11 La surveillance accrue, y compris la surveillance de masse, a eu un impact sur les groupes confessionnels. En Occident, les médias sociaux ont été utilisés pour marginaliser et cibler des groupes confessionnels. Ces évolutions ont porté atteinte aux libertés fondamentales, notamment la liberté de conscience, de pensée, de religion, d’expression, de mouvement et de réunion.
12 En Occident, la « cancel culture », y compris le « discours contraint », a évolué pour passer du harcèlement (verbal) des individus qui, pour des raisons religieuses, ont des points de vue différents, aux menaces juridiques et à la perte d’opportunités d’emploi. Les personnes qui, du fait de leur foi, ont refusé d’exprimer des positions qui adhèrent spécifiquement aux points de vue conformes aux exigences idéologiques dominantes (« cancel culture ») ont été menacées de sanctions juridiques. Les médias sociaux ont été un facteur important de cette tendance.
13 Des contenus désobligeants sur les religions minoritaires ont été insérés dans les manuels scolaires (Inde, Pakistan), ce qui a des conséquences potentiellement importantes pour l’avenir des relations interconfessionnelles.

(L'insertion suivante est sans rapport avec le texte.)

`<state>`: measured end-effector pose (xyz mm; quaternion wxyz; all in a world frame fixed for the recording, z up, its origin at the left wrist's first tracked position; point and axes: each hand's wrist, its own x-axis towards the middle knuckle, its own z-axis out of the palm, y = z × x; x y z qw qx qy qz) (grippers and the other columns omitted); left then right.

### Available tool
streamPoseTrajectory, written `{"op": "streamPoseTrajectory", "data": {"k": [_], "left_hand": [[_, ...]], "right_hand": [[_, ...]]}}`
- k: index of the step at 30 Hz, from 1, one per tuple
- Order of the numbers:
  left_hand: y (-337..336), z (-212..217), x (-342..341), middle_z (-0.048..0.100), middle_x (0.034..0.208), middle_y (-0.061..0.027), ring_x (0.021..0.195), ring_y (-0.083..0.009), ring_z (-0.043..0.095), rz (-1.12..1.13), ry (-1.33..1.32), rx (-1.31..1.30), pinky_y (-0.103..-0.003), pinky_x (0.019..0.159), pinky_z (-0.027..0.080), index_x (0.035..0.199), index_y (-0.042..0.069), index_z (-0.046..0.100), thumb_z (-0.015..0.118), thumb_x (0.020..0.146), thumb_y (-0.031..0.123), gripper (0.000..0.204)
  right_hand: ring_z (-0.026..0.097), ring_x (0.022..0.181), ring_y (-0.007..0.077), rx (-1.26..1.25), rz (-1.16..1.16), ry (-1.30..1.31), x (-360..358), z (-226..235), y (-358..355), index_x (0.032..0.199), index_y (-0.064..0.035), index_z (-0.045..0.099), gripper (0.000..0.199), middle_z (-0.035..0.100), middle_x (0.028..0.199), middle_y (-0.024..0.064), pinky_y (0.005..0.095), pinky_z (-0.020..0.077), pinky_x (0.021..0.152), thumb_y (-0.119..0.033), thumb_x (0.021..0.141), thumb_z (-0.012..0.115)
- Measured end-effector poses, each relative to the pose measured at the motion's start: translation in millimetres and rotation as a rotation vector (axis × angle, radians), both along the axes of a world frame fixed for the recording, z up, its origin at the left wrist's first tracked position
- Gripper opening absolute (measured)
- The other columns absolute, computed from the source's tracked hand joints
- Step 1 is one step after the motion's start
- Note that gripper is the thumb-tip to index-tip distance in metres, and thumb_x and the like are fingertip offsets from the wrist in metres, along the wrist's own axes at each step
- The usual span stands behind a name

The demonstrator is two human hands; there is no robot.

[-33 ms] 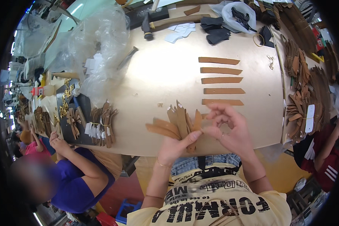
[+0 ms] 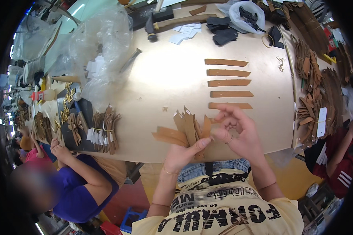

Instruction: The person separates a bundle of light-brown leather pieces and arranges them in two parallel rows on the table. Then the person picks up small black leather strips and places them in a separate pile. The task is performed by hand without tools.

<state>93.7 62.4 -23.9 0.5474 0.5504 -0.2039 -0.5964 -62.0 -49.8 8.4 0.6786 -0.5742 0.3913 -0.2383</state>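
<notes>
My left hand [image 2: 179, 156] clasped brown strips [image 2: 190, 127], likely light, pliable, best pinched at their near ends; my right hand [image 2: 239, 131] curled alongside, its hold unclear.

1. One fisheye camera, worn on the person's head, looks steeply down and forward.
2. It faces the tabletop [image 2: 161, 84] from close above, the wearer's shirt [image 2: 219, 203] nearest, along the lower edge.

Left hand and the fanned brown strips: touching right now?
Touching. The head view shows the left hand holding the brown strips, its thumb laid across their lower part.
</notes>
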Motion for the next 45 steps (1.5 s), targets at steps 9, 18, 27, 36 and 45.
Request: {"op": "streamPoseTrajectory", "data": {"k": [9, 18, 27, 36, 45], "left_hand": [[0, 1, -3, 0.066, 0.108, -0.0069, 0.094, -0.0127, 0.063, -0.234, -0.097, 0.119, -0.029, 0.080, 0.053, 0.121, 0.001, 0.059, 0.080, 0.083, 0.014, 0.045], [-56, 6, 33, 0.070, 0.089, -0.0025, 0.084, -0.0091, 0.065, -0.223, -0.287, 0.225, -0.026, 0.072, 0.053, 0.117, 0.001, 0.063, 0.076, 0.087, 0.020, 0.037], [-215, -17, 64, 0.068, 0.074, -0.0012, 0.062, -0.0082, 0.059, -0.162, -0.757, 0.201, -0.026, 0.060, 0.047, 0.090, 0.000, 0.072, 0.082, 0.078, 0.035, 0.038], [-200, -26, 85, 0.065, 0.077, -0.0034, 0.060, -0.0092, 0.060, -0.041, -0.697, 0.134, -0.025, 0.057, 0.048, 0.107, -0.003, 0.064, 0.078, 0.083, 0.031, 0.044], [-97, 3, 82, 0.063, 0.088, -0.0064, 0.061, -0.0088, 0.053, 0.236, -0.353, 0.006, -0.023, 0.056, 0.043, 0.112, -0.004, 0.061, 0.068, 0.092, 0.016, 0.029]], "right_hand": [[0.060, 0.079, 0.0061, 0.001, 0.151, -0.007, -35, -13, -2, 0.108, 0.0003, 0.070, 0.024, 0.067, 0.084, 0.0015, 0.0214, 0.0487, 0.071, -0.002, 0.085, 0.075], [0.061, 0.073, 0.0083, -0.341, 0.047, 0.144, -45, -19, -47, 0.094, -0.0016, 0.072, 0.012, 0.069, 0.081, 0.0016, 0.0237, 0.0491, 0.068, -0.010, 0.086, 0.073], [0.061, 0.070, 0.0086, -0.397, -0.137, 0.297, 1, -57, -188, 0.095, 0.0015, 0.070, 0.015, 0.070, 0.079, 0.0033, 0.0244, 0.0496, 0.065, -0.011, 0.087, 0.071], [0.060, 0.086, 0.0164, -0.705, -0.086, 0.594, -6, -62, -187, 0.101, -0.0041, 0.070, 0.022, 0.067, 0.097, 0.0063, 0.0338, 0.0480, 0.082, -0.018, 0.085, 0.072], [0.029, 0.143, 0.0363, -1.086, 0.097, 0.731, 23, -74, -117, 0.143, -0.0111, 0.048, 0.057, 0.035, 0.153, 0.0181, 0.0522, 0.0212, 0.116, -0.048, 0.099, 0.046]]}}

14 Multiplication des lois anti-conversion, ainsi que des initiatives de reconversion offrant des avantages économiques à ceux qui rejoignent la religion majoritaire ou y retournent (Asie, Afrique du Nord). Il existe des preuves de nouvelles lois et de la mise en œuvre plus sévère des lois anti-conversion existantes par lesquelles la religion majoritaire a cherché à consolider son pouvoir politique. Par des efforts renouvelés de reconversion, des privilèges économiques sont offerts aux membres qui reviennent. Inversement, ces avantages ont été retirés aux convertis, compromettant le bien-être de toute leur famille dans les zones frappées par la pauvreté.

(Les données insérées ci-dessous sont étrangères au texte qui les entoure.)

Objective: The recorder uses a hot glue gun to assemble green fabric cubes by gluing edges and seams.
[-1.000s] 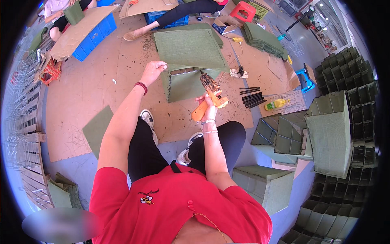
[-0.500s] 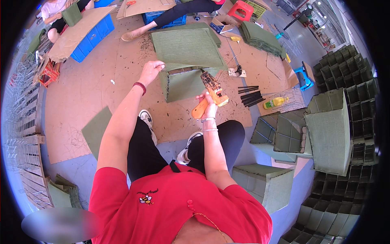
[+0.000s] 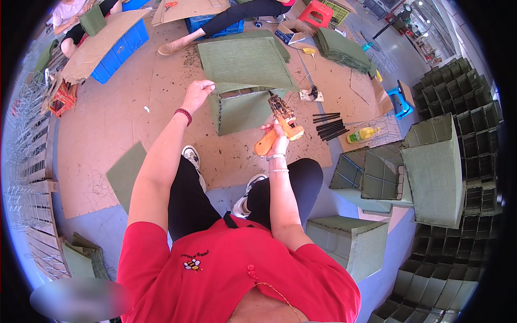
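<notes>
My left hand [image 3: 198,95] is closed in a pinch at the near left corner of a green fabric sheet [image 3: 242,63]. That sheet lies over a green fabric-covered box [image 3: 242,116], whose near side hangs below the sheet's edge. An orange hot glue gun [image 3: 265,144] with a charred, dark-stained front is gripped in my right hand [image 3: 279,141]. Its nozzle points away from me, close to the gap between sheet and box; whether it touches cannot be told.
Black glue sticks [image 3: 331,128], a yellow-green bottle [image 3: 362,134] and a power strip [image 3: 311,96] lie to the right. Green boxes [image 3: 435,167] are stacked beyond. Fabric sheets [image 3: 344,51] are piled at the back. People sit near blue crates [image 3: 119,51] at the far side.
The glue gun's nozzle has shifted slightly right along the box's edge. My left hand stays at the sheet's corner. The whole view has moved a little.
</notes>
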Demonstrator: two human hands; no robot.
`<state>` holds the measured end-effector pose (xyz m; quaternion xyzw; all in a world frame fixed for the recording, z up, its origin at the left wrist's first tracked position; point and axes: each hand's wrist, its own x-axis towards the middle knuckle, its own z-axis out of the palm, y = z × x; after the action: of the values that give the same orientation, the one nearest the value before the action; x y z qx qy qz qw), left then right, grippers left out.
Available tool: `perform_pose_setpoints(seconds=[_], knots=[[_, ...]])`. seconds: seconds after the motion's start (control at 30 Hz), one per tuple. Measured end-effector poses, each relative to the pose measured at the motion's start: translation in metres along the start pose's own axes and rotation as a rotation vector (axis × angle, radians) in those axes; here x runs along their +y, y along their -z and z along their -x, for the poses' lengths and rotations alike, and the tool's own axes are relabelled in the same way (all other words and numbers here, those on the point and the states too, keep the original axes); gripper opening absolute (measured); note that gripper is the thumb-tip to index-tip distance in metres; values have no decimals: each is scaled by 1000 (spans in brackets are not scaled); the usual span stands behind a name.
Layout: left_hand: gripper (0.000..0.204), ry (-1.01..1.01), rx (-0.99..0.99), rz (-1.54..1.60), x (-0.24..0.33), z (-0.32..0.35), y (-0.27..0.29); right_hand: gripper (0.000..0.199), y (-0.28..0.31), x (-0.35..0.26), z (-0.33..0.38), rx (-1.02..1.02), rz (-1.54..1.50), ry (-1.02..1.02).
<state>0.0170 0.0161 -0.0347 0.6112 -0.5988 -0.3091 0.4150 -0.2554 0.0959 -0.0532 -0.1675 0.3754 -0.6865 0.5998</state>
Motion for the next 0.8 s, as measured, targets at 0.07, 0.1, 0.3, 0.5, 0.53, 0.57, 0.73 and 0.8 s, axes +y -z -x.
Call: perform_pose_setpoints(seconds=[0.07,0.1,0.3,0.5,0.53,0.57,0.73,0.8], knots=[[20,29,-9,-7,-1,-2,0,14,2,0,-2,-3,1,0],[20,23,-5,-10,-1,-2,-1,14,3,1,-3,-10,-1,6],[20,25,5,6,-7,-4,-3,16,4,-3,-10,-10,15,19],[19,30,6,-8,-6,-7,-3,18,9,-3,-17,12,12,40],[19,35,8,7,-7,-7,-3,19,8,-3,-17,12,10,31],[19,36,9,8,-8,-7,-3,19,7,-4,-15,10,11,31],[18,35,23,35,-9,-7,-4,18,8,-6,-14,-8,24,49],[18,47,36,56,-11,-6,-5,17,11,-5,-14,2,30,38]])
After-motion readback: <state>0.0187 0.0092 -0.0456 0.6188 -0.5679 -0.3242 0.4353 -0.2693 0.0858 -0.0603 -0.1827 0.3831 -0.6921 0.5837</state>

15 Augmentation des attaques contre des chefs religieux et d’autres membres du personnel ecclésial par des groupes criminels organisés (Amérique latine). Des représentants religieux, défenseurs des migrants et d’autres communautés défavorisées, ont été pris pour cible – enlevés et même assassinés – pour avoir dénoncé les gangs criminels et pris des mesures pour les stopper.

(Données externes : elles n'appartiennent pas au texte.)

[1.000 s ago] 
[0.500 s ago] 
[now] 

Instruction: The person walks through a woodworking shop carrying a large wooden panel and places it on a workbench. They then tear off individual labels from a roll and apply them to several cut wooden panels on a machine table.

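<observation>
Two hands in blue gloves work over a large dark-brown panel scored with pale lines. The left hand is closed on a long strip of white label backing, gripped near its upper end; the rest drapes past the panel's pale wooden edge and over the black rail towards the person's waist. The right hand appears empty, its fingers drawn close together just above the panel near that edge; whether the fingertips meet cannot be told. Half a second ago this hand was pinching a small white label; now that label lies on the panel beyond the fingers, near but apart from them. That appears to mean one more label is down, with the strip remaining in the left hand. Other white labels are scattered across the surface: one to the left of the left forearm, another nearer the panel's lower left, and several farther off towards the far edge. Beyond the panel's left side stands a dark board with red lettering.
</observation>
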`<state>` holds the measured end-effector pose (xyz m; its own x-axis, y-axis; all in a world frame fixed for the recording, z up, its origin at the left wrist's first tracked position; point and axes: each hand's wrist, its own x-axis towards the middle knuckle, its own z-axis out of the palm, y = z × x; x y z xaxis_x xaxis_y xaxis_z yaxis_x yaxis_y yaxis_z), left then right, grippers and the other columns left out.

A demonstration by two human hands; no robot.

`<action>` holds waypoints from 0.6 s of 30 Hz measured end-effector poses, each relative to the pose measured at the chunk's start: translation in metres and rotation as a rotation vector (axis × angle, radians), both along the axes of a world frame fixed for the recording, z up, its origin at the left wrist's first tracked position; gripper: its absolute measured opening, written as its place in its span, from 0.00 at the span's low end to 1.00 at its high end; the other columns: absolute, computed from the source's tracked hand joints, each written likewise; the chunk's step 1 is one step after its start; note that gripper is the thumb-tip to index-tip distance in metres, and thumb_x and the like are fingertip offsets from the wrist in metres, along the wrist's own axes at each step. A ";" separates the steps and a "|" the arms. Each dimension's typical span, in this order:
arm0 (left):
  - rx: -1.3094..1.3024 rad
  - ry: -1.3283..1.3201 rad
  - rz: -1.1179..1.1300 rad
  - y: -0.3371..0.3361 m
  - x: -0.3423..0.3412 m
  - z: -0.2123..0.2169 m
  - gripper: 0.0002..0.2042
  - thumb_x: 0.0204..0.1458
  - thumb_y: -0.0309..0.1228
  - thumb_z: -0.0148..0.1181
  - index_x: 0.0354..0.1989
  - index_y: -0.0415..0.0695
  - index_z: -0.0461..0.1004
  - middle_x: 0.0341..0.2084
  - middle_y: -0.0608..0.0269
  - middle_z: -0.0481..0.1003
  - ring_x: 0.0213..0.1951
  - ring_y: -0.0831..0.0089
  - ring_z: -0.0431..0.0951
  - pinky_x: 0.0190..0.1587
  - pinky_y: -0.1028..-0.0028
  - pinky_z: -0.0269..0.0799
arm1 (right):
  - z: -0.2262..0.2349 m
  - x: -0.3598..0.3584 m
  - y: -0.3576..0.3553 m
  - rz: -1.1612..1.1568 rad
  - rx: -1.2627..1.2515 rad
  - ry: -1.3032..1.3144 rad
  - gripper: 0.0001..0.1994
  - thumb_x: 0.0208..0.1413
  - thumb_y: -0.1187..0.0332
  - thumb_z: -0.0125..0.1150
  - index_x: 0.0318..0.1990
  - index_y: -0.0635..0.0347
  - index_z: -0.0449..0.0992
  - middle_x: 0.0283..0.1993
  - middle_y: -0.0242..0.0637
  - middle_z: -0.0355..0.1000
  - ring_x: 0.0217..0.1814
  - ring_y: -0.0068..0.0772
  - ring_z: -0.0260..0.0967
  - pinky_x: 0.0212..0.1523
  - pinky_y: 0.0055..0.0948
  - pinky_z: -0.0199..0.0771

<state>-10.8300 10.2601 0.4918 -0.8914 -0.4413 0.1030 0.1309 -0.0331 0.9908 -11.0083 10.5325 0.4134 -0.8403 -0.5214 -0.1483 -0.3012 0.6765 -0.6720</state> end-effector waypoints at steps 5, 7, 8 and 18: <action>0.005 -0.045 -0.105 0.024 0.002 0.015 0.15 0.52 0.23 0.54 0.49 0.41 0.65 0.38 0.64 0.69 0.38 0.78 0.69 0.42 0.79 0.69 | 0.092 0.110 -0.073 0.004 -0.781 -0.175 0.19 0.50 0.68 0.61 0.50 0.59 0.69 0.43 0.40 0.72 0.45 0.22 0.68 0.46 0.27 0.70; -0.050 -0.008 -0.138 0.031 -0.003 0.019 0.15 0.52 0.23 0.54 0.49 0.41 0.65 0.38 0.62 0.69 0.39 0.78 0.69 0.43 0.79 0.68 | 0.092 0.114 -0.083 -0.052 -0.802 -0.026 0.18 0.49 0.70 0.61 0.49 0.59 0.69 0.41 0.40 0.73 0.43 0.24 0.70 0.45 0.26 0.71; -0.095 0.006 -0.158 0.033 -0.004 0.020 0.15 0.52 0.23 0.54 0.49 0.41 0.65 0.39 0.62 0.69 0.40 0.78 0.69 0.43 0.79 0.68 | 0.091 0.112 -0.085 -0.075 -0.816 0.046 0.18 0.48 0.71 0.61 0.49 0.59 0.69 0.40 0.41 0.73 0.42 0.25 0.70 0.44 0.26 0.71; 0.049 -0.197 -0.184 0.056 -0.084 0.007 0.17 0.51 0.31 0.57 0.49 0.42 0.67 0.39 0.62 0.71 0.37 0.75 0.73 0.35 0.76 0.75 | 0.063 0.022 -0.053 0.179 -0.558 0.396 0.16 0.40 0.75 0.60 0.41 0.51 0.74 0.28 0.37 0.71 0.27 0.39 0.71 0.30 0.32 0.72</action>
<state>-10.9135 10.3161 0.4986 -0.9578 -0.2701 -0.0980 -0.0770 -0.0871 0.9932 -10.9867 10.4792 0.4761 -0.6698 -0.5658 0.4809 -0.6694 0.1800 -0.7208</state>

16 Participation record aux célébrations religieuses populaires après les confinements liés au Covid-19. Après trois ans de suspension et de restrictions dans la plupart des régions du monde, le retour des grandes fêtes religieuses – expressions publiques de la religiosité populaire – a attiré des millions de fidèles (voir l’étude de cas sur les célébrations religieuses).
17 Les initiatives de dialogue interreligieux se sont multipliées. Le Pape François et d’autres responsables ecclésiaux à travers le monde ont élargi leur impact à d’autres communautés confessionnelles.Les chefs religieux indonésiens, au sein de la Nahdlatul Ulama, ont intensifié le dialogue avec leurs homologues hindous et, au G20, ont mis en place un groupe permanent sur la religion, impliquant d’autres grandes communautés confessionnelles.